§ WHAT IS EXPECTED:
The lines of the records that include "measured" should all be copied.

(Records from a data collection)
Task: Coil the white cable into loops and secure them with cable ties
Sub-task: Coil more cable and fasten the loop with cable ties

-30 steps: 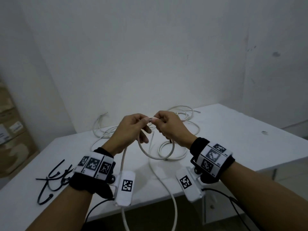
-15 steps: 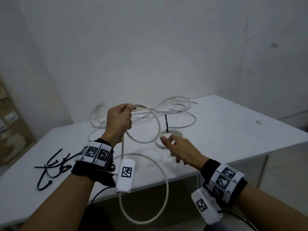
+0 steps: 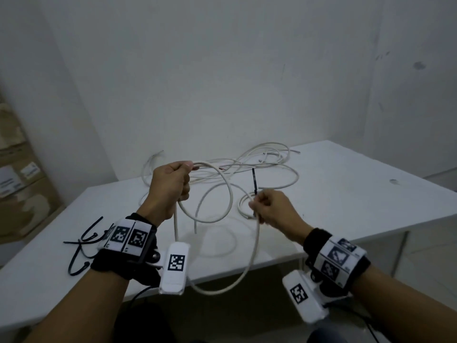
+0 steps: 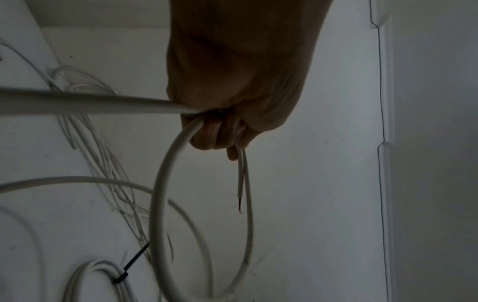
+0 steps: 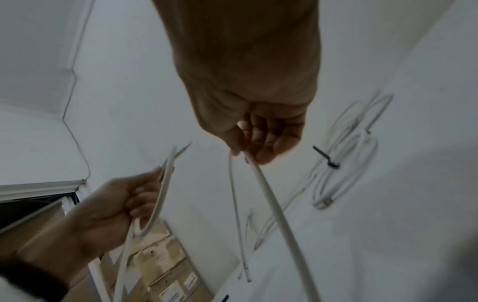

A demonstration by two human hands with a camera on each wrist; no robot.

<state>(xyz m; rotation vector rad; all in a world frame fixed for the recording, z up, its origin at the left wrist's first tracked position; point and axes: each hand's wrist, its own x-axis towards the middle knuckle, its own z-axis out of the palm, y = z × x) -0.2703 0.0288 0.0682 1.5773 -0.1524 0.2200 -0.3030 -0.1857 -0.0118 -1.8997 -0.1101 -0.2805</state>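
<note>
My left hand (image 3: 181, 179) is raised above the table and grips a loop of white cable (image 3: 230, 194) in its fist. In the left wrist view the left hand (image 4: 222, 132) holds that loop (image 4: 159, 194), and a short cable end with bare wire (image 4: 240, 196) hangs from the fingers. My right hand (image 3: 258, 206) pinches the same cable farther along, where it sags in an arc (image 3: 222, 290) below the table's front edge. The right wrist view has the right hand (image 5: 248, 151) with thumb and fingers closed on the cable (image 5: 271, 204).
A small coil (image 3: 243, 206) bound by an upright black cable tie (image 3: 254, 180) lies on the white table (image 3: 346, 206) behind my right hand. Loose white cables (image 3: 269, 159) sprawl at the back. Spare black ties (image 3: 81, 243) lie front left. Cardboard boxes (image 3: 19, 184) stand at the left.
My right hand, which was spread and reaching half a second ago, has taken hold of the cable and lifted it. The left hand keeps its loop in about the same place.
</note>
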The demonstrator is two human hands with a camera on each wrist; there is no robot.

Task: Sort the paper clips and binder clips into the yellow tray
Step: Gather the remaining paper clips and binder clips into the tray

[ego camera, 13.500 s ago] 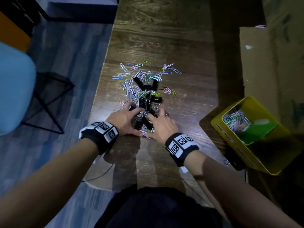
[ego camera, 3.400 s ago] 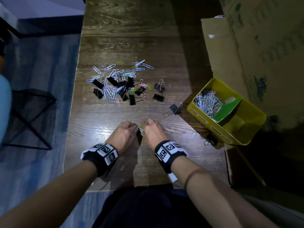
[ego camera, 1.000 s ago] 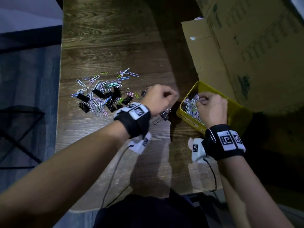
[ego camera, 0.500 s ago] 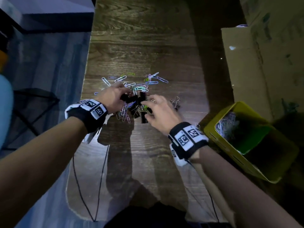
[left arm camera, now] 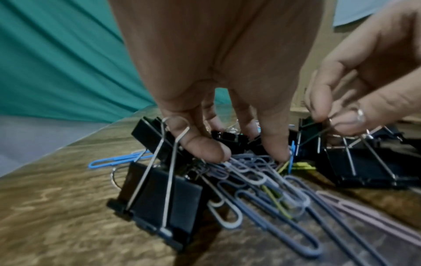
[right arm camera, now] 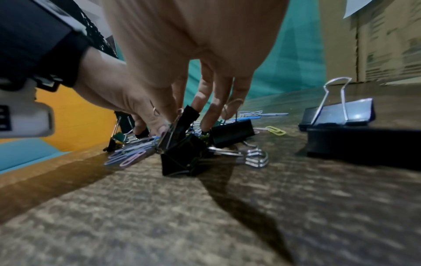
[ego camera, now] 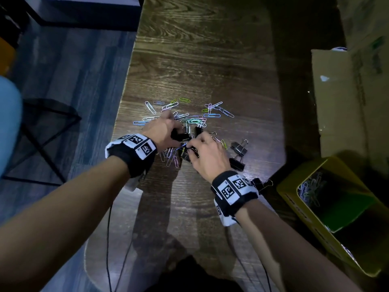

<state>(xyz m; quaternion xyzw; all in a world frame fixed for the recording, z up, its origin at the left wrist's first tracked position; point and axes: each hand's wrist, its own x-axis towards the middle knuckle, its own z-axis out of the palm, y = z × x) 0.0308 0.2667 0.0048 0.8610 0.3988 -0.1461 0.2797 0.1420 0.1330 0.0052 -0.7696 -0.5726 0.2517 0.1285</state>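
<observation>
Wood-grain table (ego camera: pixel 202 60) fills the middle of the head view, with a large cardboard box (ego camera: pixel 353 98) standing along its right side. Just near of the box, at the table's right edge, the yellow tray (ego camera: pixel 294 209) is seen, split by a green divider (ego camera: pixel 345 209); a heap of paper clips (ego camera: pixel 311 188) lies in its far compartment, while the contents of the near compartment are lost in shadow.

Both hands are brought together over the mixed pile at the table's centre. The left hand (ego camera: pixel 162 131) is curled down into the pile, and in the left wrist view its thumb and fingertips (left arm camera: pixel 205 149) are pressed onto a bunch of paper clips (left arm camera: pixel 262 181); whether those are pinched or only touched cannot be told. The right hand (ego camera: pixel 207 153) is closed on the wire handle of a black binder clip (right arm camera: pixel 180 153), pinched between thumb and fingers.

Loose coloured paper clips (ego camera: pixel 181 114) are scattered on the far side of the hands. Two more binder clips (ego camera: pixel 239 148) are set just right of the right hand, and another one (ego camera: pixel 261 184) lies beside the right wrist, near the tray.
</observation>
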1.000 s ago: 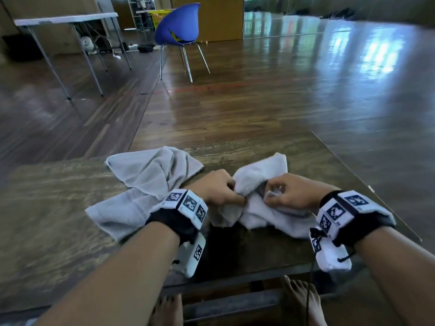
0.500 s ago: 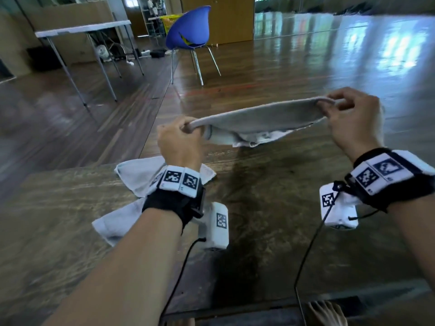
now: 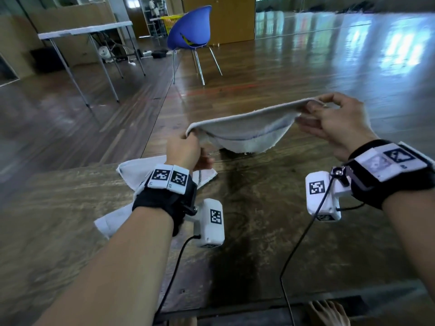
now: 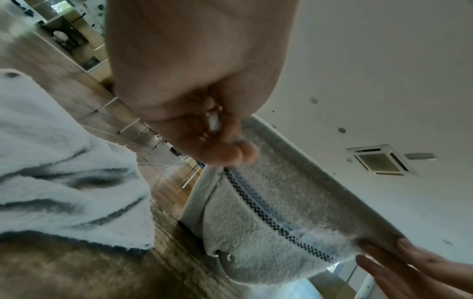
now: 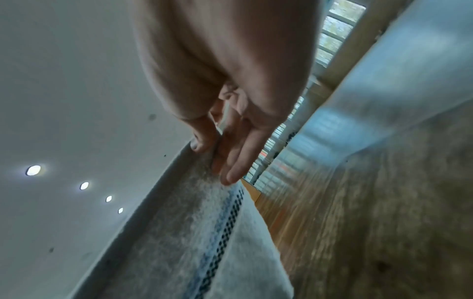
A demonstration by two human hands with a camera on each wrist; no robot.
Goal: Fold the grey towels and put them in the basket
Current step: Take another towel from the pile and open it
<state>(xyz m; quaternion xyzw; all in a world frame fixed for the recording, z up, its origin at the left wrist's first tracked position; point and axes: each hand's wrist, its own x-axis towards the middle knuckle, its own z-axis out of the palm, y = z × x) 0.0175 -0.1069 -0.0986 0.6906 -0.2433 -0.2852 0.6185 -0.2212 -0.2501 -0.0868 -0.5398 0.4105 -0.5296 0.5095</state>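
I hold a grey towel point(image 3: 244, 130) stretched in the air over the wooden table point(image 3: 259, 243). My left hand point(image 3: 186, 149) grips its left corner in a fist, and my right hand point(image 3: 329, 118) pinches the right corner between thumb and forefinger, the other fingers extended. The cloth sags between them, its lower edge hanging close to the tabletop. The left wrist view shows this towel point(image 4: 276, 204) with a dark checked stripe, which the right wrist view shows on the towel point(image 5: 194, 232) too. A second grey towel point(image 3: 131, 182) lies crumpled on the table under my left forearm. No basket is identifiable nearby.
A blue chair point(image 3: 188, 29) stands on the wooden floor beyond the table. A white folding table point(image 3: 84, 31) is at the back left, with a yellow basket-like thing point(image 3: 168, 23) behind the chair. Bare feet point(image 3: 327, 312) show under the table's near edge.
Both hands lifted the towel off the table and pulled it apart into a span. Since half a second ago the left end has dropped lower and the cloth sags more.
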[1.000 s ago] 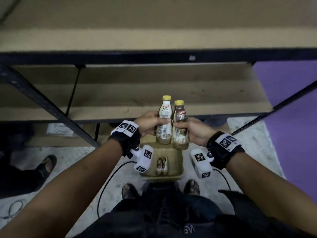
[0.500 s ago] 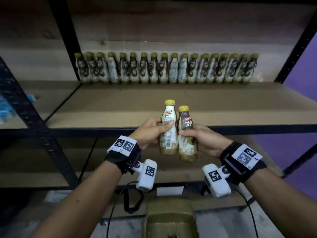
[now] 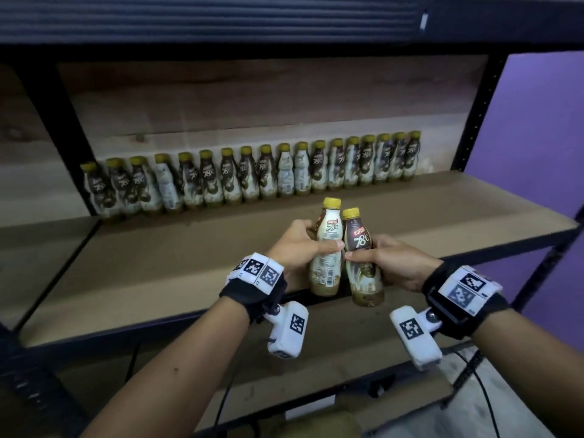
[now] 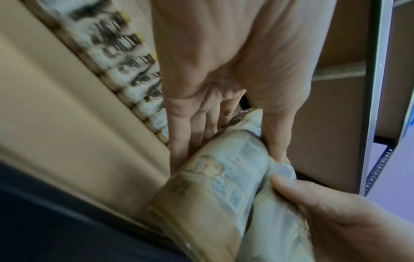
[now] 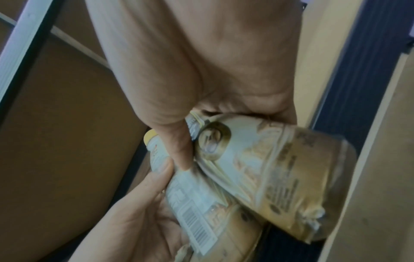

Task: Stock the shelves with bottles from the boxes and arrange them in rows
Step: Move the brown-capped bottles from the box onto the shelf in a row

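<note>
My left hand (image 3: 303, 245) grips a cream-labelled coffee bottle (image 3: 327, 248) with a yellow cap. Right beside it, my right hand (image 3: 382, 259) holds a dark-labelled bottle (image 3: 361, 257), also yellow-capped. The two bottles touch side by side, upright, above the front part of the brown shelf board (image 3: 189, 267). Along the back of that board stands a long row of bottles (image 3: 252, 175) of the same kind. In the left wrist view my fingers (image 4: 186, 134) wrap the cream bottle (image 4: 224, 186). The right wrist view shows my thumb (image 5: 177, 141) on the dark bottle (image 5: 268, 168).
Black metal uprights (image 3: 474, 112) frame the shelf unit, with another shelf edge (image 3: 221, 20) overhead. A purple wall (image 3: 537, 137) lies to the right. A lower shelf (image 3: 316, 403) and cables (image 3: 480, 384) sit below my wrists. The board between the row and the front edge is bare.
The view rose from the floor box and lower shelves to the stocked shelf. Both hands lifted their bottles together up to that shelf's front edge, closer to the row.
</note>
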Tool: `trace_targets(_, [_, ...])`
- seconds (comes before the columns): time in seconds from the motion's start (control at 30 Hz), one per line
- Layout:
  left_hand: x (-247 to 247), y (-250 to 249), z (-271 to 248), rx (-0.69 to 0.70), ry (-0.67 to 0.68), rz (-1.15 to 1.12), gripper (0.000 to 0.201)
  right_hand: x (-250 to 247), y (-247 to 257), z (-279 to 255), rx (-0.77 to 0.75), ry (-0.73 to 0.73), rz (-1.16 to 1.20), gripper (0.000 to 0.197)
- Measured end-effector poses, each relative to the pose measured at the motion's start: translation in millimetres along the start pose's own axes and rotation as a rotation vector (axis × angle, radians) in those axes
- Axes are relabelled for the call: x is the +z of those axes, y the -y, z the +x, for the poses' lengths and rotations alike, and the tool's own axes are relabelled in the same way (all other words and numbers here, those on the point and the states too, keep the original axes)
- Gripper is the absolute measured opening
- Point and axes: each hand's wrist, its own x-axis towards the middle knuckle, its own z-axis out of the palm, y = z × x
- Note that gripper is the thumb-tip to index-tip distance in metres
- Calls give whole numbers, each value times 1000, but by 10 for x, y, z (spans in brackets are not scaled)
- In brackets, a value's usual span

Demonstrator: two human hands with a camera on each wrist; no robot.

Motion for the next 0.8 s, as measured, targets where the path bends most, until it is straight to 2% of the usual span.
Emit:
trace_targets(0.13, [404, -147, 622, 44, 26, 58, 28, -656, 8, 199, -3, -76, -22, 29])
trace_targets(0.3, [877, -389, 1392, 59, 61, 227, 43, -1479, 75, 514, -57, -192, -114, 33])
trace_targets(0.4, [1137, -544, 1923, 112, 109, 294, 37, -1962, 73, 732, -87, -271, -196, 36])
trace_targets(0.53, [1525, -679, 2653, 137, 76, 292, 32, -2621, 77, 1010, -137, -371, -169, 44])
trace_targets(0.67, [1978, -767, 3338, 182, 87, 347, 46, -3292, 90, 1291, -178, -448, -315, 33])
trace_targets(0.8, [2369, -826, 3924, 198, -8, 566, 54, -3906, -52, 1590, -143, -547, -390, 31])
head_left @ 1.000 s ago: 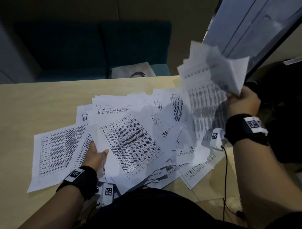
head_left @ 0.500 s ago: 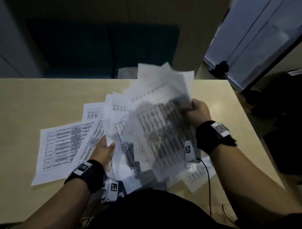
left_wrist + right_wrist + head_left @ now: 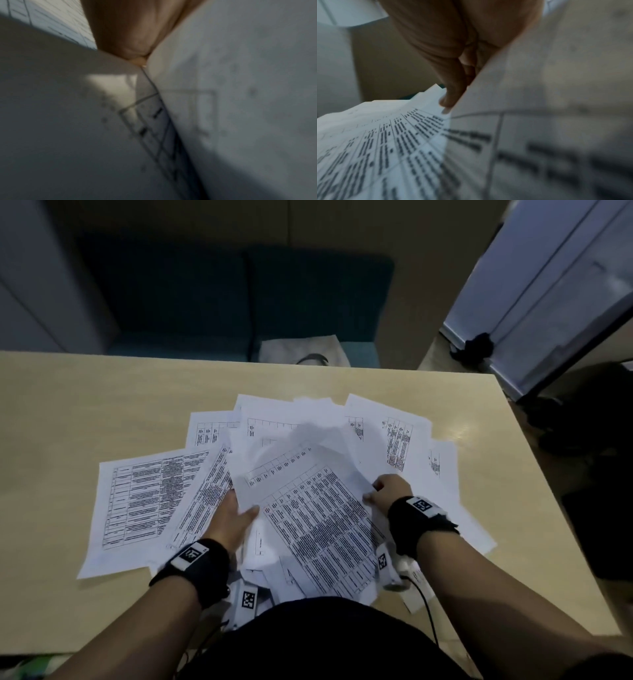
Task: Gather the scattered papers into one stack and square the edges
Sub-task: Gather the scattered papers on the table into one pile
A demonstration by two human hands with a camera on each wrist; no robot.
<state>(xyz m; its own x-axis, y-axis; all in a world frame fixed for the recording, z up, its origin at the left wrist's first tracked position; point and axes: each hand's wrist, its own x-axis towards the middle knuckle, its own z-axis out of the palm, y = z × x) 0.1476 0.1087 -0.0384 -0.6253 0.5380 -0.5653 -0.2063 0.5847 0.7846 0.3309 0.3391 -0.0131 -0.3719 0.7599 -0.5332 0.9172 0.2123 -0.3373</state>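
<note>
Many white printed sheets lie fanned out on the beige table [image 3: 85, 405]. A loose bundle of papers [image 3: 318, 508] lies on top of the pile, in front of me. My right hand [image 3: 387, 487] grips the bundle's right edge; in the right wrist view the right hand [image 3: 450, 47] has its fingers curled round the papers [image 3: 385, 148]. My left hand [image 3: 236, 515] holds the bundle's left edge, thumb on top and fingers hidden under the sheets. The left wrist view shows the left hand [image 3: 130, 33] against a blurred sheet [image 3: 240, 94]. One sheet [image 3: 137, 501] lies apart at the left, others [image 3: 397, 440] at the right.
A teal sofa [image 3: 308, 302] with a grey bag [image 3: 301, 350] stands behind the table's far edge. The table's right edge runs close to the pile. A cable [image 3: 424, 601] hangs from my right wrist over the near edge.
My right hand brought the raised bundle of sheets down and to the left onto the pile. My left hand now holds the bundle's left edge with its thumb on top.
</note>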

§ ANSWER TO THIS EXERCISE:
- Measured end-effector poses, each relative to the pose measured at the motion's start: translation in millimetres along the start pose's own axes and rotation as a rotation vector (axis × angle, radians) in those axes
- Gripper is the absolute measured opening
Motion for the next 0.8 s, as measured, targets where the path bends most, until it is straight to 2% of the usual span.

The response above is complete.